Work request => Where the line with "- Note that" appears below, start writing out lines exactly, and finish with the line with "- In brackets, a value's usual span", which is included; write out nothing else.

Excerpted data =>

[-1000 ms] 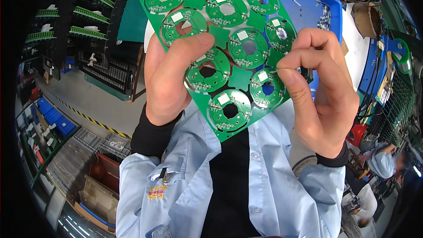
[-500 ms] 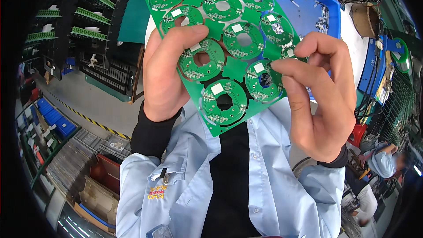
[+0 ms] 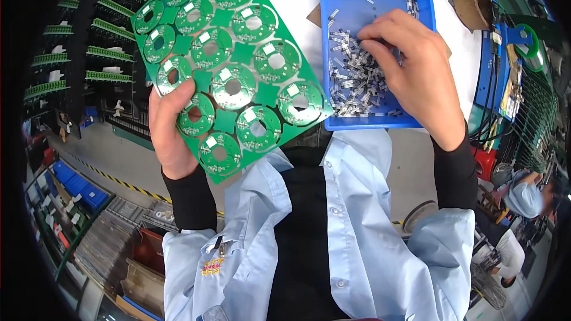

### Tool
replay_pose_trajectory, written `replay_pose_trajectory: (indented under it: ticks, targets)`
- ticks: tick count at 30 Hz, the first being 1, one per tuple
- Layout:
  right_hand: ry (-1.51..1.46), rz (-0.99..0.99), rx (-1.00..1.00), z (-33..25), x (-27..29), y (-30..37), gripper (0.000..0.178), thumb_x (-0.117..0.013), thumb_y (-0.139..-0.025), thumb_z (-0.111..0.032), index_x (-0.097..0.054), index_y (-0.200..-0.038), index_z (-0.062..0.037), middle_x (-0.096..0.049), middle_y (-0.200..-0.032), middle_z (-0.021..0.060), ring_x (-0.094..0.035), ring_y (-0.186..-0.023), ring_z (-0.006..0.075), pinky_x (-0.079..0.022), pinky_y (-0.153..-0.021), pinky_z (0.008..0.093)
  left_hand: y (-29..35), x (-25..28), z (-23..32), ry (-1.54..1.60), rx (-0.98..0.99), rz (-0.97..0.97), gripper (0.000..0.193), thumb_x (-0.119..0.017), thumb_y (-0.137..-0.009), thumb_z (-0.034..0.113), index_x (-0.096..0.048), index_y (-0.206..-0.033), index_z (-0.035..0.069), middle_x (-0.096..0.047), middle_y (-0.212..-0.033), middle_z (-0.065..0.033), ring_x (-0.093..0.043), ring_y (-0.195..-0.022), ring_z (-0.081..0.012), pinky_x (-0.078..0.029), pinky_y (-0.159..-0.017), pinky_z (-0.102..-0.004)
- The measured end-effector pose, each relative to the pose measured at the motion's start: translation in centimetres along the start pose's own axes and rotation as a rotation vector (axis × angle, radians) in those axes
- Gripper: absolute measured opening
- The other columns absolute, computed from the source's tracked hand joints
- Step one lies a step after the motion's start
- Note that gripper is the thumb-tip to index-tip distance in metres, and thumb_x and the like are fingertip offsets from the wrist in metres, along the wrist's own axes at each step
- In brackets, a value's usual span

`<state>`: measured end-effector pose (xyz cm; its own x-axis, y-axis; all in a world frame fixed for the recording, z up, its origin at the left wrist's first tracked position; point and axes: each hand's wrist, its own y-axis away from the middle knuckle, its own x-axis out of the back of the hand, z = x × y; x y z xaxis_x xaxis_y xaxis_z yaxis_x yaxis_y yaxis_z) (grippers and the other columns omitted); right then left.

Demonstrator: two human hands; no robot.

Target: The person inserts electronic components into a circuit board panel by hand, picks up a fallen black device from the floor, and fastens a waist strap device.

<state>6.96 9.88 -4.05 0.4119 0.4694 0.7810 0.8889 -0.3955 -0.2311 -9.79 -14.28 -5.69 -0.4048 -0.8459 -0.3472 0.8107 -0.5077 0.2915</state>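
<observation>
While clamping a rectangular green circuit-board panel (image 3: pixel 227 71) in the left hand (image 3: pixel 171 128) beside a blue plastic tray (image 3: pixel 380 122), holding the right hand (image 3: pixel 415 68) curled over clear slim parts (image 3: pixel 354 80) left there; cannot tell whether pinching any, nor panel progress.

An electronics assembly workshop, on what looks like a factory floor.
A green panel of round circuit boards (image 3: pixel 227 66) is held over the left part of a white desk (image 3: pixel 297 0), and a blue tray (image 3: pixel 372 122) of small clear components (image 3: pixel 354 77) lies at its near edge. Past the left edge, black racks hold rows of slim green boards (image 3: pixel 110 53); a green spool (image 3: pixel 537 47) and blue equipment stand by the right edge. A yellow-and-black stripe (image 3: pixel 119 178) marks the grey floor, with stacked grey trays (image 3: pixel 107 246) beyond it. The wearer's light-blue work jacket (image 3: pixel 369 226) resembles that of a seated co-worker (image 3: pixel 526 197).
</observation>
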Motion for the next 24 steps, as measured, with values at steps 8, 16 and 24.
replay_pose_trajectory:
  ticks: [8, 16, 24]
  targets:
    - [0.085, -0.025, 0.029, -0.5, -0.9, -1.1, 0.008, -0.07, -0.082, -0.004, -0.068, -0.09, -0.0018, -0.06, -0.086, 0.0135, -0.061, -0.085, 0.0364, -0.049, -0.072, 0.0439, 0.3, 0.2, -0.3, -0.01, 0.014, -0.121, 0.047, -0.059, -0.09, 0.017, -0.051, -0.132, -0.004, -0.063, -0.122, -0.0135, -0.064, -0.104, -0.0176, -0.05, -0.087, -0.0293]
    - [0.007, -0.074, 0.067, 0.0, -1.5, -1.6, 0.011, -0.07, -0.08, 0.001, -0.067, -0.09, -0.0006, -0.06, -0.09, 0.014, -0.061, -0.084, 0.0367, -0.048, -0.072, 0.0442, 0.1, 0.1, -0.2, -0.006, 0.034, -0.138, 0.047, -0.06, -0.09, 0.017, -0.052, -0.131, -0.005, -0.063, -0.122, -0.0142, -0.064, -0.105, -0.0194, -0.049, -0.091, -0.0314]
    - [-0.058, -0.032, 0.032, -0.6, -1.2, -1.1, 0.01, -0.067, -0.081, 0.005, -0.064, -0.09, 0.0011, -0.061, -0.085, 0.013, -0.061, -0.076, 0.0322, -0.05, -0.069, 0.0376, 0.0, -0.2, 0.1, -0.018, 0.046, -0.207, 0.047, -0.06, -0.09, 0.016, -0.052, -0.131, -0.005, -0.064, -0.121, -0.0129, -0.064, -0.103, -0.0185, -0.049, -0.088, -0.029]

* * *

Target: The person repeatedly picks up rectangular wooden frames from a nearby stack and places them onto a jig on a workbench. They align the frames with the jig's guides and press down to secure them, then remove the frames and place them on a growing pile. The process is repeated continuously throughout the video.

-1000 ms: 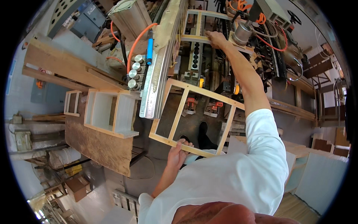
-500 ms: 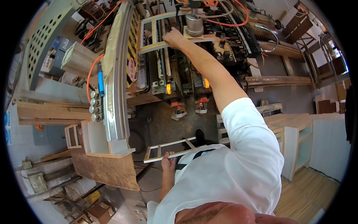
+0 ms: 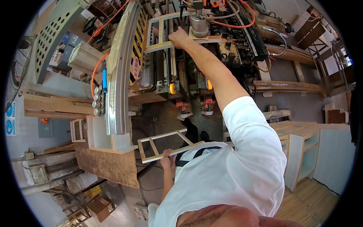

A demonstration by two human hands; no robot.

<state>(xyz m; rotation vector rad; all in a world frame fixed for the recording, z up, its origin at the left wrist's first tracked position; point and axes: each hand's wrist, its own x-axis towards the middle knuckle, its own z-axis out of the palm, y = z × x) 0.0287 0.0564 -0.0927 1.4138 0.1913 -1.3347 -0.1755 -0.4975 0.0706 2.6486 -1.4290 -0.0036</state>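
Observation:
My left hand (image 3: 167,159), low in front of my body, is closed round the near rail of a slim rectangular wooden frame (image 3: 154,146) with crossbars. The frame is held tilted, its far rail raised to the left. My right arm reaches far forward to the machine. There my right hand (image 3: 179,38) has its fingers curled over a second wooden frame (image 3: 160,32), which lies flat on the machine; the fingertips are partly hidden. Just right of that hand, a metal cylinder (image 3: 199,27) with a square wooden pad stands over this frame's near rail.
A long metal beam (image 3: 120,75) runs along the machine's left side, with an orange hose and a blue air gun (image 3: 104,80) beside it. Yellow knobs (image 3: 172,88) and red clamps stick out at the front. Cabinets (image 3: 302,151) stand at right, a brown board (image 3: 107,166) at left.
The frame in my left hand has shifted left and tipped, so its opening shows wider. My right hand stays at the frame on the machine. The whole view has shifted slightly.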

Answer to this problem =>
- Note that gripper is the thumb-tip to index-tip distance in metres, and thumb_x and the like are fingertip offsets from the wrist in metres, along the wrist's own axes at each step
- In brackets, a value's usual span

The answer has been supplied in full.